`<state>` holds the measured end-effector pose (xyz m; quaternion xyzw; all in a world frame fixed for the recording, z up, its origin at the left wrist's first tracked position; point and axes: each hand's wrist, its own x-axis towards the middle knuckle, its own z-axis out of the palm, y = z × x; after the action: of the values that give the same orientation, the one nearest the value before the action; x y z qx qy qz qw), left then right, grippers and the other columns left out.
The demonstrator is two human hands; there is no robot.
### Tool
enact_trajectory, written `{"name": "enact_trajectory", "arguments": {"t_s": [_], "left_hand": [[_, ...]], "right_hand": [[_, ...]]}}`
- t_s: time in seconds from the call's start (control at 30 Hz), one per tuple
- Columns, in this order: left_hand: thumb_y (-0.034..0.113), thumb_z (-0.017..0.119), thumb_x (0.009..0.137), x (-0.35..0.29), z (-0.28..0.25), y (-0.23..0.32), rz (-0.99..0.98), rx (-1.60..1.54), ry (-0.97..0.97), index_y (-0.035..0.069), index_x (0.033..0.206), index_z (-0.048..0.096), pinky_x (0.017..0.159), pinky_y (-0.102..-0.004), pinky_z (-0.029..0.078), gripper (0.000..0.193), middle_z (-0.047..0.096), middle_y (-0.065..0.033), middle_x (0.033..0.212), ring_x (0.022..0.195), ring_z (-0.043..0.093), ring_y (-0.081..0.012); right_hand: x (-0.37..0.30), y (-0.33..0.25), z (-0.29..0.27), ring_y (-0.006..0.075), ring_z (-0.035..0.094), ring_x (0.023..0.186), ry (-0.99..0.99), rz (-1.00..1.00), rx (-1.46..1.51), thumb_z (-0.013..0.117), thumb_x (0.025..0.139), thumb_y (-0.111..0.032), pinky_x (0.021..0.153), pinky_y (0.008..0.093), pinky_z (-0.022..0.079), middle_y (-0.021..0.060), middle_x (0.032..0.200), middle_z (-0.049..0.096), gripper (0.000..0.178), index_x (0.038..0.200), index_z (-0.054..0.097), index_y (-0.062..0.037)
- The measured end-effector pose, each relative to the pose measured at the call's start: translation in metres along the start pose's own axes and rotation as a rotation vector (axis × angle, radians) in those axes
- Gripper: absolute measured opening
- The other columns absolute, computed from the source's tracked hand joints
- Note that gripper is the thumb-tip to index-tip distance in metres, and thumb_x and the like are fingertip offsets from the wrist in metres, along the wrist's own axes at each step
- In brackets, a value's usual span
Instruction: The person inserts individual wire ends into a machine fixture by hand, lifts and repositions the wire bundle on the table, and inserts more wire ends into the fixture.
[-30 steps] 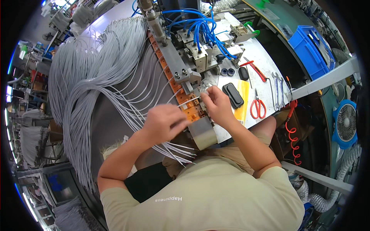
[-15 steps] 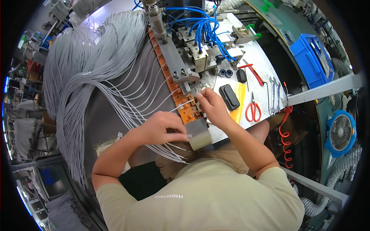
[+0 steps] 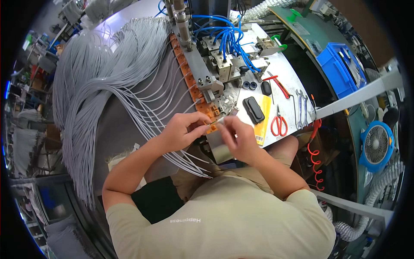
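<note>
My left hand (image 3: 184,130) is closed in a pinch over the near end of the orange fixture rail (image 3: 188,80). A thin cable end (image 3: 213,123) with a greenish-yellow tint shows at its fingertips. Facing it, my right hand (image 3: 238,134) has thumb and fingers closed around a small whitish piece, mostly hidden by the fingers. The two sets of fingertips nearly meet. Several grey cables (image 3: 151,123) fan out of a large bundle (image 3: 92,86); some reach the rail, others hang loose below my left hand. Small clear parts (image 3: 227,101) lie in a heap past my right hand.
A machine with blue air tubes (image 3: 230,32) stands beyond the rail. On the white table lie a black case (image 3: 253,110), red-handled scissors (image 3: 279,125), wrenches (image 3: 299,110) and a red-handled tool (image 3: 282,88). A blue bin (image 3: 340,69) and a blue fan (image 3: 376,146) stand at right.
My right hand has come back from the heap of clear parts toward me, bringing a small whitish piece. My left hand has risen to meet it above the rail's near end.
</note>
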<state>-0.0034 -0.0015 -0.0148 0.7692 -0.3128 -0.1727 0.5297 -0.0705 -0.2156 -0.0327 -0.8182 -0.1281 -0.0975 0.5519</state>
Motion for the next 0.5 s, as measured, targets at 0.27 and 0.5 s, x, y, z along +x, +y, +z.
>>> {"name": "enact_trajectory", "arguments": {"t_s": [0.27,0.5], "left_hand": [[0.005,0.065,0.093,0.001,0.001,-0.002,0.012,-0.035,-0.010,-0.002,0.102,0.065,0.064,-0.0218,0.051,0.012,0.068,-0.0028,0.079,0.070,0.061,-0.0050],[0.004,0.068,0.091,0.001,0.003,-0.011,-0.003,-0.056,0.061,-0.002,0.102,0.067,0.064,-0.0215,0.051,0.013,0.070,-0.0026,0.080,0.072,0.062,-0.0040]], "right_hand": [[-0.005,-0.007,0.022,0.0224,0.054,0.055,0.207,-0.250,-0.352,0.068,0.089,-0.005,0.058,0.0333,0.043,0.0100,0.067,0.063,0.009,0.096,0.063,-0.0019],[-0.004,-0.005,0.031,0.0196,0.053,0.053,0.198,-0.105,-0.243,0.067,0.090,-0.005,0.059,0.0330,0.042,0.0085,0.063,0.063,0.010,0.099,0.065,-0.0019]]}}
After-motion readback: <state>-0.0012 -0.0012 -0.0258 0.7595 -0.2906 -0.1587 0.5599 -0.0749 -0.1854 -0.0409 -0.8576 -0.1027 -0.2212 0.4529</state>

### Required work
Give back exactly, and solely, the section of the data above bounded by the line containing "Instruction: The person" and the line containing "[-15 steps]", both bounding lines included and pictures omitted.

### Result of this exercise
Instruction: The person inserts individual wire ends into a machine fixture by hand, lifts and repositions the wire bundle on the table, and inserts more wire ends into the fixture.
[-30 steps] 
[-15 steps] 

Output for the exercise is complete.